A tool to map bisulfite converted sequence reads and determine cytosine methylation states
http://felixkrueger.github.io/Bismark/
GNU General Public License v3.0
366 stars 101 forks source link

mbias plot methylation rate fluctuations #664

Closed ertiaM closed 3 months ago

ertiaM commented 3 months ago

Bismark M-bias Read 1 (1) Bismark M-bias Read 2 (1)

The data I used has been processed by fastqc and Trimmomatic. Then the data has been processed by bismark, deduplicate_bismark and bismark_methylation_extractor as the manual told. As the mbias plots show, the methylation level in read 1 seems to be stable. However, the methylation read 2 is very volatile. May I ask the possible reasons for this fluctuations appears in this read 2 plot.

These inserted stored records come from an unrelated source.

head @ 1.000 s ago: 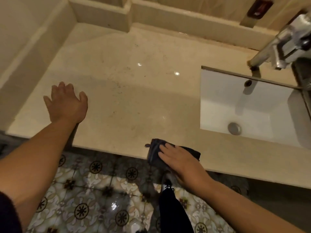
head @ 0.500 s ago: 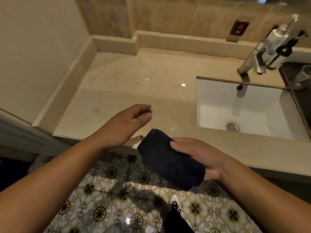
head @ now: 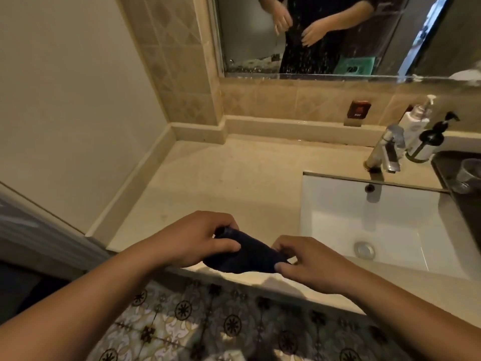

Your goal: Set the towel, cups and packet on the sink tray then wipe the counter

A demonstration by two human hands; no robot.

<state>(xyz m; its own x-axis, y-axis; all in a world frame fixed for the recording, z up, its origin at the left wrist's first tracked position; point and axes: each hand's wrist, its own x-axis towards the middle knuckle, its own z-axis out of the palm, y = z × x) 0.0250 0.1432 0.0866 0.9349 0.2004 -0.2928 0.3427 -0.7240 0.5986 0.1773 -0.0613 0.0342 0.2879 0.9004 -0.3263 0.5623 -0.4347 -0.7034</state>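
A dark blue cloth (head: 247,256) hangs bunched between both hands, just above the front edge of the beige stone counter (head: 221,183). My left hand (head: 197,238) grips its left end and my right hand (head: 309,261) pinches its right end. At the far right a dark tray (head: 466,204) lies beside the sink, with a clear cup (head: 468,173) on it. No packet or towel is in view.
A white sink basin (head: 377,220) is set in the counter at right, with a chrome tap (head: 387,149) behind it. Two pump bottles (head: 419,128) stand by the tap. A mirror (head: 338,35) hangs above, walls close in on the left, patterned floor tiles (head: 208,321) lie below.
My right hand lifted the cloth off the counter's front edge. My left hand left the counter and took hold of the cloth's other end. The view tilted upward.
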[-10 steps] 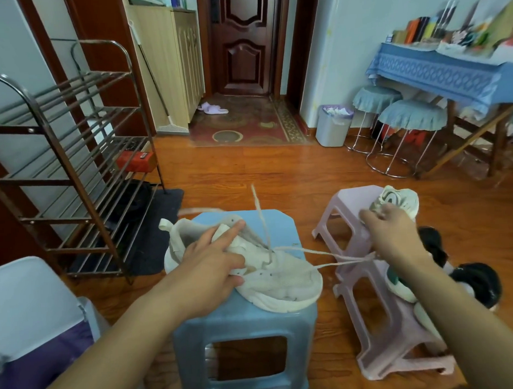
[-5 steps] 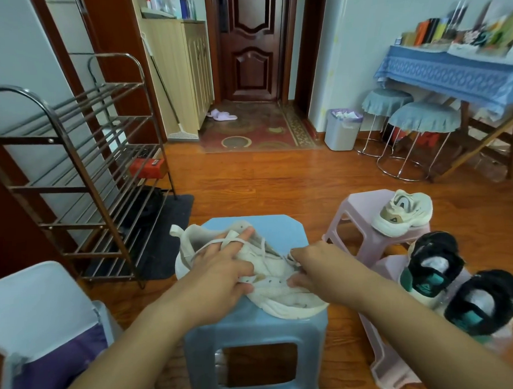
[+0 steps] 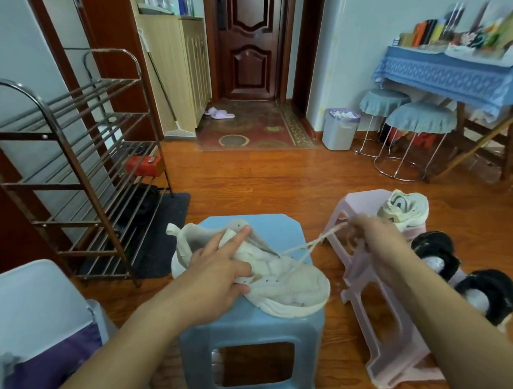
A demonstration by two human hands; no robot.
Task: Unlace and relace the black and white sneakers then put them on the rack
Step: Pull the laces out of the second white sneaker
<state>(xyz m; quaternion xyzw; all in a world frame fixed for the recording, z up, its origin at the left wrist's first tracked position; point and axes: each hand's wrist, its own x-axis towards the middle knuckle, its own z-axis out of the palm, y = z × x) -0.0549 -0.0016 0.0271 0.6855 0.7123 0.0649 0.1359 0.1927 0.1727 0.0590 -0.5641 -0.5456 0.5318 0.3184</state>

FelixKrueger commented 3 months ago

The steep drop at the beginning of Read 2 is almost certainly a consequence of a bias brought in by the end-repair of fragments, as discussed in this QCFail article. Ignoring the first 2-4bp will alleviate this. I don't really know the reason why the levels are a meandering around the 80% mark in Read 2, and only reach the Read 1 levels ~100bp into the read - there clearly seems to be some technical reason. Maybe it has to do the sequencing run as such?

ertiaM commented 3 months ago

Thanks for your explanation! The low quailty bases have been detected at the end of read 2, while we cut them out using Trimmomatic. Maybe that is the reason why the mbias plot of read 2 was unsteady. May I ask for any suggestions? And based on this situation, can I use this bismark_methylation_extraction result?

FelixKrueger commented 3 months ago

I don't think this has anything to do with the 3' trimming of low qualities, especially since the more variable part is at the 5' end. I personally would re-run the methylation extraction while using --ignore_r2 4 or so (mouse over the curve to see when the levels are back to ~70-80%, and then go ahead and use the results.

You will also notice that the total number of calls in Read 2 goes down with increased length as a function of the overlap detection and removal, so all in all Read 1 will get some more weight anyways.

ertiaM commented 3 months ago

Thanks for your generous advice, i would try it.